When Hitler's speech on 5th November, 1937, and the defendant's subsequent conversation with Hitler about it forced him in January, 1938, to the conclusion that he no longer had any influence on Hitler, that Hitler would no longer shrink back from aggressive, warlike measures, he immediately saw the consequences, and submitted his resignation, which was accepted. His task, entrusted to him by Hindenburg, had become impossible to fulfil. He would not and could not have anything to do with a policy which did not shrink from warlike measures. It was completely out of the question for him to support such a policy, it would have been the negation of his entire life-work, he would have betrayed himself and his people.

But this did not mean that the defendant, who placed the welfare of his people above everything, even above his personal interests and desires, would not make himself available again if the need arose or if he believed that he would be able to save Germany from warlike complications, for that was the danger of the policy which Hitler now directed along a line different from that of the defendant. This attitude of the defendant readily explains why when Hitler summoned him on 11th March, 1938, to inform him of the march of German troops into Austria and, because Reich Minister von Ribbentrop was away in London, to ask him to advise him and to answer the note of protest from the British Embassy, he declared himself willing to do so. If the prosecution now charges that the contents of this answer were factually incorrect, the following must be pointed out: In this letter the defendant only stated what Hitler himself had told him about the events. The defendant himself knew just as little about the actual events as the rest of the world, since after his resignation as Foreign Minister he no longer received political information of any sort.

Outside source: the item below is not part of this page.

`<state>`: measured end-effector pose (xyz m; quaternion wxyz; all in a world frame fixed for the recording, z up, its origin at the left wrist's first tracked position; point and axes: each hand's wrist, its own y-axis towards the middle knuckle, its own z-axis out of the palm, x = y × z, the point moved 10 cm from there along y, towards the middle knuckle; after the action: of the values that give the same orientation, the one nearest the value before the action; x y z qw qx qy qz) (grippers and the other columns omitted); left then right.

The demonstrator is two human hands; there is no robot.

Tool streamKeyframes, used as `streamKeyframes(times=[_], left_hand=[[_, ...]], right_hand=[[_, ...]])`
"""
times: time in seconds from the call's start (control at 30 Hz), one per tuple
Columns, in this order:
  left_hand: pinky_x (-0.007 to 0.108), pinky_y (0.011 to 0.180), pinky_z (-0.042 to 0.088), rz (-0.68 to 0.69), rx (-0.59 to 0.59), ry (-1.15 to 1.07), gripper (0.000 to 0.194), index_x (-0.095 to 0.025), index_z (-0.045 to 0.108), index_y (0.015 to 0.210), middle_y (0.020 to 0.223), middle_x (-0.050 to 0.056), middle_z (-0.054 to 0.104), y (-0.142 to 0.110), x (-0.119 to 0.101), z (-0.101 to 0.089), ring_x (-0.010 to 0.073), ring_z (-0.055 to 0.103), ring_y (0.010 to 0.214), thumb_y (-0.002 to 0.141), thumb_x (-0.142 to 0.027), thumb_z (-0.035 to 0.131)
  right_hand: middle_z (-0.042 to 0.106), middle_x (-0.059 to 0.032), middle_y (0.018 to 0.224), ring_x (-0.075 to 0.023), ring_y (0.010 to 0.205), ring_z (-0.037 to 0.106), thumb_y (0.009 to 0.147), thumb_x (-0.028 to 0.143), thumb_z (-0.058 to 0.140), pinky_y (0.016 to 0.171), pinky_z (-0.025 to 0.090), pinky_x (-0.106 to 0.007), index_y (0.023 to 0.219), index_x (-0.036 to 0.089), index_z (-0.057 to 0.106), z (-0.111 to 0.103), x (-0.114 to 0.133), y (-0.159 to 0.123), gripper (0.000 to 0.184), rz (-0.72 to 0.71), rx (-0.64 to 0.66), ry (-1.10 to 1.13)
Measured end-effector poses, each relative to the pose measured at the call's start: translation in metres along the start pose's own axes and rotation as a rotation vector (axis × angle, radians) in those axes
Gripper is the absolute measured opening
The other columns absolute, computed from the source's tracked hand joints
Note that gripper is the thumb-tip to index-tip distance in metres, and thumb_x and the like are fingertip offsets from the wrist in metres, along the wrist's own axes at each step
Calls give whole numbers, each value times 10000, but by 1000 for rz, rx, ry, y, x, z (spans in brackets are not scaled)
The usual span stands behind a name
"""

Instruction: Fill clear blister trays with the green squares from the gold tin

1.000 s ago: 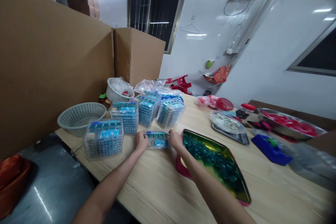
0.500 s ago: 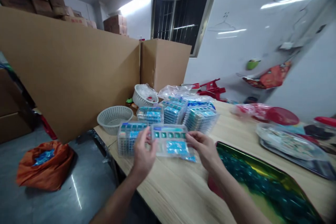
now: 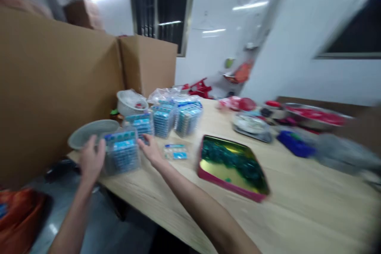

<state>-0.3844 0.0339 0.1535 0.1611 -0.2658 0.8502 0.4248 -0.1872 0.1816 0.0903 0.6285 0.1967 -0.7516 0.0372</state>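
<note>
The nearest stack of clear plastic compartment cases [image 3: 122, 154], with teal pieces and blue packets inside, stands at the table's left edge. My left hand [image 3: 91, 160] is just left of this stack, blurred, its fingers apart and nothing seen in them. My right hand [image 3: 151, 150] is at the stack's right side, thumb and fingers spread; whether it touches the stack cannot be made out. A single flat compartment case [image 3: 175, 152] with a blue packet lies on the table to the right of my right hand.
More case stacks [image 3: 187, 119] stand behind. A grey perforated basket [image 3: 79, 133] is at the left. Right of the single case is a tray [image 3: 232, 184] with a gold inside and teal pieces. Farther right are a blue container [image 3: 294, 143] and a metal bowl [image 3: 317, 121] of red pieces.
Both hands held a compartment case, first low on the table, then raised near the front stack. Now they are apart on either side of that stack, no longer holding the case. The view swung right.
</note>
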Motion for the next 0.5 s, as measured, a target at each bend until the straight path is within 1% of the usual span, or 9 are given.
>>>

Hitler's announcement that German troops were marching in surprised him just as much as it surprised everybody else, and as the order for it had surprised even the highest commanders of the German armed forces, which Henderson himself admits in his well-known book; he adds that Hitler's decision to march in could have been taken only a few days before. There was even less reason to doubt the accuracy of the description which Hitler had given him of the preceding events because he had given it in the presence of Goering who had not contradicted it. It did not even occur to him - because of his own upright and true nature and because of his entire previous official activity under clean and honest governments - that the head of the State, Hitler, could lie to him and, at such an important moment, give him, for the purpose of answering the British note of protest, information which was bound within a very short time to prove manifestly incorrect. And whom could he really have consulted? Only very few men besides Goering had real knowledge, but those he could not approach, if only because they were not in Berlin. Goering did not contradict Hitler's description.